Ein Großaufgebot der indischen Polizei hat in Neu-Delhi tibetische Demonstranten auf Abstand zum olympischen Fackellauf gehalten. Insgesamt waren 15 000 Beamte im Einsatz. Der Fackellauf fand nahezu unter Ausschluss der Öffentlichkeit statt.

Umgeben von chinesischen Sicherheitskräften in blau-weißen Sportanzügen, Polizisten und Soldaten mit Schnellfeuergewehren trugen etwa 70 Läufer das Feuer auf einer Strecke, die aus Sicherheitsgründen von neun auf drei Kilometer verkürzt worden war.
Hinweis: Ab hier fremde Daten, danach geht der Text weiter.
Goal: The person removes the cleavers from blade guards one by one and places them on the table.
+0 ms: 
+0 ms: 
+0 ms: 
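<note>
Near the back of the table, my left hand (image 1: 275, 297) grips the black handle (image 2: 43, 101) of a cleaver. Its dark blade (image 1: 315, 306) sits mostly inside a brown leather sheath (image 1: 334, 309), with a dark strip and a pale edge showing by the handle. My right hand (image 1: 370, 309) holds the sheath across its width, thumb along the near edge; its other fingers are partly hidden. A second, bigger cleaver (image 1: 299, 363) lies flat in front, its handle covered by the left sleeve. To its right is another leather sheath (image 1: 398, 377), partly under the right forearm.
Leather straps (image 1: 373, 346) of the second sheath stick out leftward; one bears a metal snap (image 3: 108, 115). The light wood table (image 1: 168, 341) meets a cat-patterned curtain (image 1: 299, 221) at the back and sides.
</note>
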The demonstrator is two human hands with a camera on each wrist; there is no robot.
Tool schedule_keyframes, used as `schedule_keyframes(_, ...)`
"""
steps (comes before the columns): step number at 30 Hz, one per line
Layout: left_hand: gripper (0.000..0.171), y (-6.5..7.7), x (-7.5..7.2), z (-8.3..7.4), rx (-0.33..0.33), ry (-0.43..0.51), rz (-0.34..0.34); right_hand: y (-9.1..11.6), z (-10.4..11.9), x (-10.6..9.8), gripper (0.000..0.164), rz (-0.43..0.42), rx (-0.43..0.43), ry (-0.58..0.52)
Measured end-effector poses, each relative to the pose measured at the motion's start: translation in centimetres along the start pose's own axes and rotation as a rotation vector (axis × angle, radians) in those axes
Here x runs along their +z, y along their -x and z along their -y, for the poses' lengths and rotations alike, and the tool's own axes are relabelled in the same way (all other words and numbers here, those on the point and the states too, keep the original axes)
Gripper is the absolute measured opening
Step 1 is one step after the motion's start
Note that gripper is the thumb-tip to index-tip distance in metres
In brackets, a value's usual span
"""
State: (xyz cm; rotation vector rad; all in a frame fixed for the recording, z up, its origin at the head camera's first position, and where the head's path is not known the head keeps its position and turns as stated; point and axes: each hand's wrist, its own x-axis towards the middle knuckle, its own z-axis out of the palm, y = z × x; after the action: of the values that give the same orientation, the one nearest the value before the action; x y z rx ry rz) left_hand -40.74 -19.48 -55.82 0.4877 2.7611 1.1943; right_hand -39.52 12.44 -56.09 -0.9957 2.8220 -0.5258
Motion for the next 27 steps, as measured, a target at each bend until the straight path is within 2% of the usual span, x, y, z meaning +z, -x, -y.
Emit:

Die Fackel trugen nicht nur Sportler, sondern auch Bollywood-Schauspieler durch ein Stadtviertel im Zentrum Neu-Delhis, das normalerweise mit Passanten und hupenden Autos verstopft ist.
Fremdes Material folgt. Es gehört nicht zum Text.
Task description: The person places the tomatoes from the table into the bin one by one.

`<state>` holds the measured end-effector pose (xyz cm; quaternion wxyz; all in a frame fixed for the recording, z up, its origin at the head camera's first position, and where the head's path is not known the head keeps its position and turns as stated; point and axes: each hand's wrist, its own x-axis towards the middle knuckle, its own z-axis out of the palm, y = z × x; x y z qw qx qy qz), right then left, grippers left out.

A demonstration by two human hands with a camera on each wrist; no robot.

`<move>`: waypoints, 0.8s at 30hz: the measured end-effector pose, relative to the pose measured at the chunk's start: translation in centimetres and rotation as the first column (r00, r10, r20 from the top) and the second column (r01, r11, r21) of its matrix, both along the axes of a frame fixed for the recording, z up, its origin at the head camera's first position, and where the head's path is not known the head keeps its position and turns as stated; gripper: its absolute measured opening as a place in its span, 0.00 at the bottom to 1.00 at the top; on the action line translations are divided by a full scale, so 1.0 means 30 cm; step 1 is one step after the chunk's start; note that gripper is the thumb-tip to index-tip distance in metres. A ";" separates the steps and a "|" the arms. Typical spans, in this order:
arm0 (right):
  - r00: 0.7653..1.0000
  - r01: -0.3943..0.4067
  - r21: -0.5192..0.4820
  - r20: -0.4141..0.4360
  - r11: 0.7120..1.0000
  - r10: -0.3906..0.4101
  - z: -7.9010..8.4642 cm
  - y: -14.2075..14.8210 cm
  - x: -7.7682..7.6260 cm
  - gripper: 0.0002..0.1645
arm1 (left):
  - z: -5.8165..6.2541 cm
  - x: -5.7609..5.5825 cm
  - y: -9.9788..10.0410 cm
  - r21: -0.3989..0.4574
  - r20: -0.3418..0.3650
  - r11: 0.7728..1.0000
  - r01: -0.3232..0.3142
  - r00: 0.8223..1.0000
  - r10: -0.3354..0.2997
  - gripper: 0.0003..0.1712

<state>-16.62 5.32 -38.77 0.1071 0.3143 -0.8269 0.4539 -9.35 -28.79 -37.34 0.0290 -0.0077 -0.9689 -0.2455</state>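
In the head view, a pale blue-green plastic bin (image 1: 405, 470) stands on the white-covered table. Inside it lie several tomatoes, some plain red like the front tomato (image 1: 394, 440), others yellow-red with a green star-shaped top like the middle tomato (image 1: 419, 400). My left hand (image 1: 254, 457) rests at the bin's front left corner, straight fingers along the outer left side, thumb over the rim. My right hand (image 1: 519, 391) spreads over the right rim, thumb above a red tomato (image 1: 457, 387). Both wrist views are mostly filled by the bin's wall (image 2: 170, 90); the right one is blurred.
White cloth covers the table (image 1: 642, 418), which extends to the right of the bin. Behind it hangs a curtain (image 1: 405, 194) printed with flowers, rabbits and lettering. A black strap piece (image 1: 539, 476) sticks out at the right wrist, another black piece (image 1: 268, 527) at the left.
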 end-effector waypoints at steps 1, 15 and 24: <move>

Außerhalb der Sicherheitszone nahm die Polizei 276 Menschen fest, die gegen die chinesische Vorherrschaft in Tibet demonstrierten. Indien ist Heimat der weltweit größten Gemeinde von Exil-Tibetern. Auch das geistliche Oberhaupt der Tibeter, der Dalai Lama, lebt in Indien.

Gestern früh starteten Exil-Tibeter einen eigenen Fackellauf, der quer durch Neu-Delhi führte. Er begann an der Stelle, wo der indische Unabhängigkeitsführer Mohandas "Mahatma" Gandhi nach seinem Tod verbrannt wurde und zog Tausende Exil-Tibeter an.

Unterdessen hat sich Bundeskanzlerin Angela Merkel (CDU) trotz der unnachgiebigen Haltung der chinesischen Führung in der Tibet-Frage für eine Fortsetzung der Diskussion mit Peking ausgesprochen. "Es ist Dialog angezeigt", sagte Merkel im ZDF. Sie bezeichnete die Forderung des Dalai Lama nach kultureller Autonomie der Region als legitim. Auf der anderen Seite unterstrich Merkel, dass Deutschland an der Ein-China-Politik festhalten wolle. Sie würde sich wünschen, dass "einfach mehr Gespräche stattfinden".